(Data records)
------------------------------------------------------------

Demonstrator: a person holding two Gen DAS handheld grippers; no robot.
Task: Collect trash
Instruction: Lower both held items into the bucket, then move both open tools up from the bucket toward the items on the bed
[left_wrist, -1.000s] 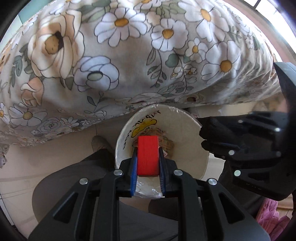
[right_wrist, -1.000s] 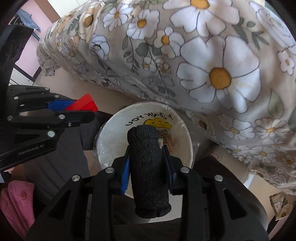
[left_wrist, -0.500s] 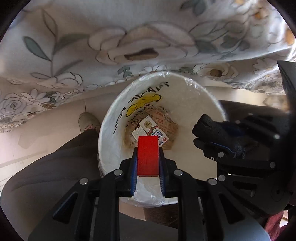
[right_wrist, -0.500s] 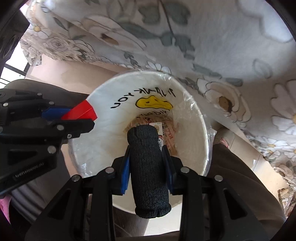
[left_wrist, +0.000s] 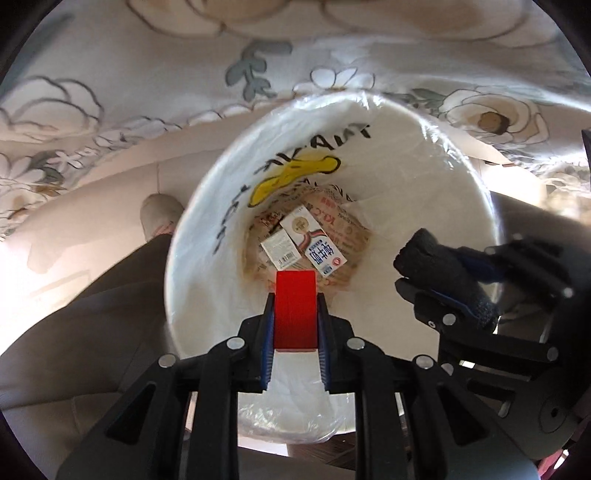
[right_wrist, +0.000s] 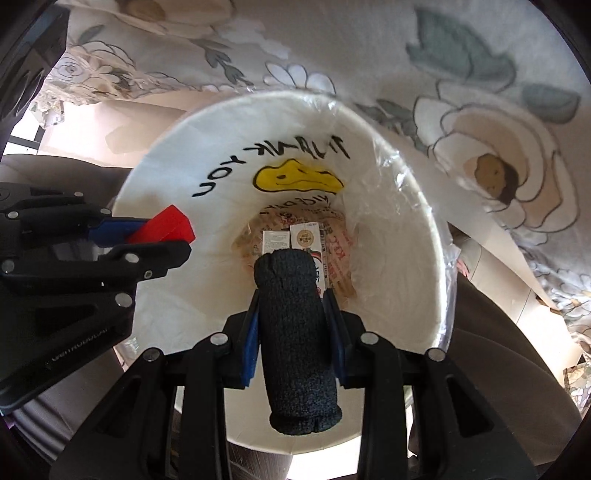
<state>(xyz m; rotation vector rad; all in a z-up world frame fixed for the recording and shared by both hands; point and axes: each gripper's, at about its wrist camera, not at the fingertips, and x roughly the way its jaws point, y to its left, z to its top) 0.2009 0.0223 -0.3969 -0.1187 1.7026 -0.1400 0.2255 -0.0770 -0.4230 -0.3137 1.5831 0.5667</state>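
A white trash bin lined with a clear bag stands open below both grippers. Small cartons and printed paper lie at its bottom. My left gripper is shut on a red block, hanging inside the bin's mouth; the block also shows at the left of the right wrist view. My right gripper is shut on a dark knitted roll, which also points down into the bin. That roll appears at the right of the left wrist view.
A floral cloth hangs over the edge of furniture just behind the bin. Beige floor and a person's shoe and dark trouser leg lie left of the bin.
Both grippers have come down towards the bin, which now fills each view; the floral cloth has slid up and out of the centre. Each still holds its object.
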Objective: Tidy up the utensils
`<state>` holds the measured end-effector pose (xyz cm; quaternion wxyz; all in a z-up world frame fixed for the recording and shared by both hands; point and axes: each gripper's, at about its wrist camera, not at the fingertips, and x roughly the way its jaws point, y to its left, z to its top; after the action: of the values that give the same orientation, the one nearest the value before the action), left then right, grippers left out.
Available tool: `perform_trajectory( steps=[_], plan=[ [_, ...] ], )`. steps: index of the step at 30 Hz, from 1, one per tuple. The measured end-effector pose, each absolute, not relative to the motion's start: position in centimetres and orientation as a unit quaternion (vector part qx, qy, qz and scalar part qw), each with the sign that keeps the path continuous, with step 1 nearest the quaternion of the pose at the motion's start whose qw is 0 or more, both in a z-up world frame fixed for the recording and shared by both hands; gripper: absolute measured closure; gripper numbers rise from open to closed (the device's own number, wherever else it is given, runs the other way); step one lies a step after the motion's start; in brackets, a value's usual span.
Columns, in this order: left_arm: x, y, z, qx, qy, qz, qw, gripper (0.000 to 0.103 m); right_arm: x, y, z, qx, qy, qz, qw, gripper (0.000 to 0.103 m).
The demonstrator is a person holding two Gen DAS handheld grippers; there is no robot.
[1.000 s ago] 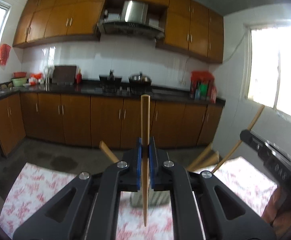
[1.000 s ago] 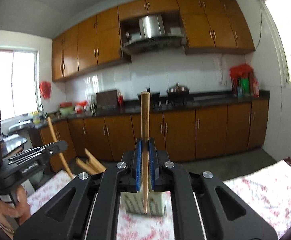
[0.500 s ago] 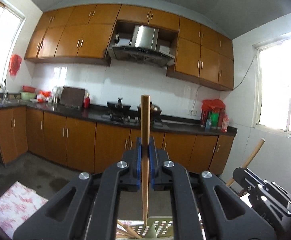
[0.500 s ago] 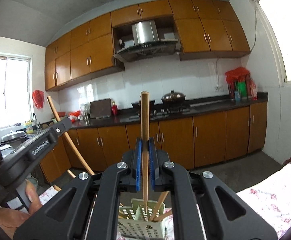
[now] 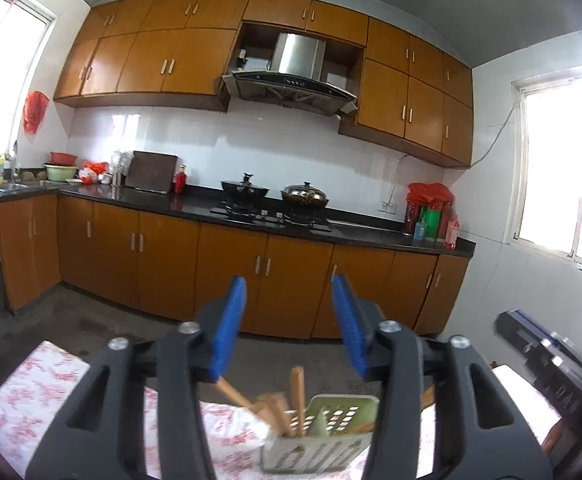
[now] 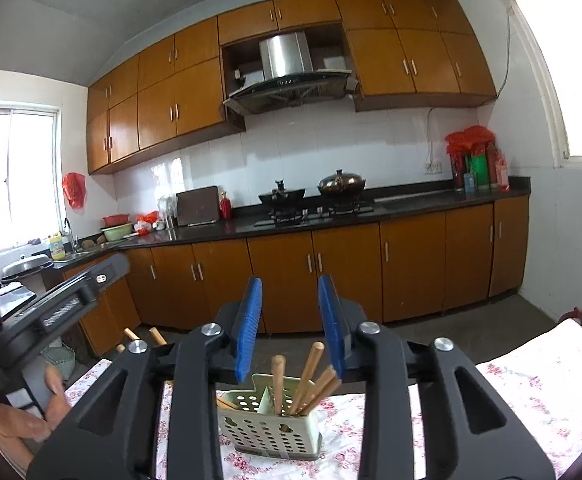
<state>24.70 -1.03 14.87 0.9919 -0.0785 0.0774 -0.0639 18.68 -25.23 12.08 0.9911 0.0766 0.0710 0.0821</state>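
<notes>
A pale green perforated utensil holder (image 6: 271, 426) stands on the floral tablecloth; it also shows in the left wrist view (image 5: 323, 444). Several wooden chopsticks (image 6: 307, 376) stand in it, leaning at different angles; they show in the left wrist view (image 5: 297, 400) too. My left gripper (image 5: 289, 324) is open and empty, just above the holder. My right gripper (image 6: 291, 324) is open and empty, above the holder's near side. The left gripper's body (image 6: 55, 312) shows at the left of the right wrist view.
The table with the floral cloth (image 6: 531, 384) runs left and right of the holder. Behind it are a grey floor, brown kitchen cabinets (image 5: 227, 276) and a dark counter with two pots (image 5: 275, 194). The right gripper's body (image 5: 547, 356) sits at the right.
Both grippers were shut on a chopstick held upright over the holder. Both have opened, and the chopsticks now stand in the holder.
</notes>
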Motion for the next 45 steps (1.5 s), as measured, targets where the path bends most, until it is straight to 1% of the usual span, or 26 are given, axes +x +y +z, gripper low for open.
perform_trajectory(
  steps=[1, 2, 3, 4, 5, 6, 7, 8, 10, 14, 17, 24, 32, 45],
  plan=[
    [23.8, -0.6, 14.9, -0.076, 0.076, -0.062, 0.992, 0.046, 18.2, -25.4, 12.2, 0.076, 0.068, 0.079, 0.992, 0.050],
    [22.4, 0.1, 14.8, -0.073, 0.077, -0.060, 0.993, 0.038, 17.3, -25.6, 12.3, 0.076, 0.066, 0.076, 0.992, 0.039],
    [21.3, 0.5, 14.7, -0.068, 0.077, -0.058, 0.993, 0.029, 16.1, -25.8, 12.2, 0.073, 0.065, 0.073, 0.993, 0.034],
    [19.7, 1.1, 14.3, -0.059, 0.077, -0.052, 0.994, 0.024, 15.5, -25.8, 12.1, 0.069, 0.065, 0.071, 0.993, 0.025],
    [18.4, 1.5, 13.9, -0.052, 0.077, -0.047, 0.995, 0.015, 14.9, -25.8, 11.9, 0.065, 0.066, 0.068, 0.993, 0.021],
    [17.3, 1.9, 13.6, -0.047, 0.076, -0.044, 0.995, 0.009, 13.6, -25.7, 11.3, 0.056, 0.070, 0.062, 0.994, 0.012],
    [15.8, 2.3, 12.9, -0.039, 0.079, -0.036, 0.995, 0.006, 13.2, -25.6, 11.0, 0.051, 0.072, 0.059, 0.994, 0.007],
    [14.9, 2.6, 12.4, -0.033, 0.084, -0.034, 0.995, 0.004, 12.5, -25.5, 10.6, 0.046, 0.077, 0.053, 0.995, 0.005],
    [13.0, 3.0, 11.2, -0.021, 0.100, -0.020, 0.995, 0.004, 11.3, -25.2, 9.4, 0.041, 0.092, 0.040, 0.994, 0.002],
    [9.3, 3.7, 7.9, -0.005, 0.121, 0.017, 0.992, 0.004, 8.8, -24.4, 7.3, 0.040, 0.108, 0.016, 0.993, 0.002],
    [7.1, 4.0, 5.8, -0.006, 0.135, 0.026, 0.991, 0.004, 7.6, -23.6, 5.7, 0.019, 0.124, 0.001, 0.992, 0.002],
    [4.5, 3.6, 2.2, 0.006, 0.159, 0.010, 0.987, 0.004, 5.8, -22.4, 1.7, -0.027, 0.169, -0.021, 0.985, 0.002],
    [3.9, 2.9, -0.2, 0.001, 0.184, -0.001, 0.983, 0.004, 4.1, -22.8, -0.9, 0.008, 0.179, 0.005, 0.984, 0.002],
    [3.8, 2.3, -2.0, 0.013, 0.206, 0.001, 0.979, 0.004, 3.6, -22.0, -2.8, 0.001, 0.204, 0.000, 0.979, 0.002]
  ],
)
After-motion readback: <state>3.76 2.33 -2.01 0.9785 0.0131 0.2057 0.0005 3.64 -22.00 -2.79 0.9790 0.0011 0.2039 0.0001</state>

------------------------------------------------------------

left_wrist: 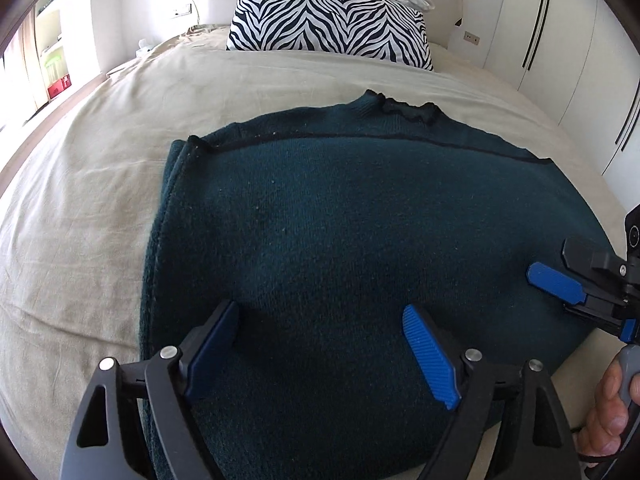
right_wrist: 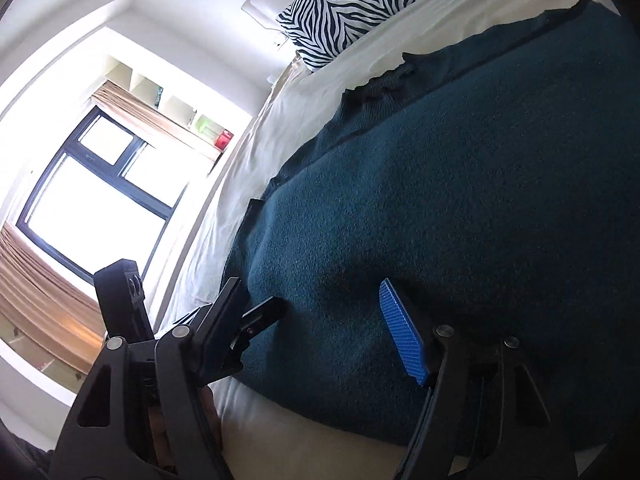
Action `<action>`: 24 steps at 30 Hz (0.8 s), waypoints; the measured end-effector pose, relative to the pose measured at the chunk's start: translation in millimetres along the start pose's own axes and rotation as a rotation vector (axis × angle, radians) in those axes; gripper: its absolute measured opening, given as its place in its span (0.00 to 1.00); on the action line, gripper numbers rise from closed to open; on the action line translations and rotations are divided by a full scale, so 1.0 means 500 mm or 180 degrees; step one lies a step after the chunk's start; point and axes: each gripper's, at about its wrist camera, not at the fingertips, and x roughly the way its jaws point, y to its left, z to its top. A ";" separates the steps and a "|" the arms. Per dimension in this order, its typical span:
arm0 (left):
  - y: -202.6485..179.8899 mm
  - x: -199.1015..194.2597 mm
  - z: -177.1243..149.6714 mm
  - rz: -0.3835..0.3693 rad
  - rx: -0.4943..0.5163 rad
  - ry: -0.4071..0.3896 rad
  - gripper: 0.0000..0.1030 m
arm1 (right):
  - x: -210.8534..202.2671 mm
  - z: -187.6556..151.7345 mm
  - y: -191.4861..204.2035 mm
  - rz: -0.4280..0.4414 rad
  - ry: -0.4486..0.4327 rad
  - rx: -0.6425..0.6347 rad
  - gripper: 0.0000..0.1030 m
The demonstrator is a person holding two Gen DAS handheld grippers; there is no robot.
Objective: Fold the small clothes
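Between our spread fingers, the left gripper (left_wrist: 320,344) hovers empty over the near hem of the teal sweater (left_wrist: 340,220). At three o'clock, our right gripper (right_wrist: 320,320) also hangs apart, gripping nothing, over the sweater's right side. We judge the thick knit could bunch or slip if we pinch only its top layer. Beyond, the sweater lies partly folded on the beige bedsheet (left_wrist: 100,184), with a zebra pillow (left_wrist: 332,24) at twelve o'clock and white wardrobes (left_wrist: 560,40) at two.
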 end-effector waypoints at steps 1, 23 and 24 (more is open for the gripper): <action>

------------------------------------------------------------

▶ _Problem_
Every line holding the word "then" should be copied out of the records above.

▶ _Solution to the exercise_
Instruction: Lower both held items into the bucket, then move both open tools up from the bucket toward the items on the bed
`<state>` holds the measured end-effector pose (xyz cm; quaternion wxyz; all in a z-up world frame fixed for the recording and shared by both hands; point and axes: each gripper's, at about its wrist camera, not at the fingertips, and x roughly the way its jaws point, y to its left, z to its top; after the action: of the values that give the same orientation, the one nearest the value before the action), left then right, grippers left out.

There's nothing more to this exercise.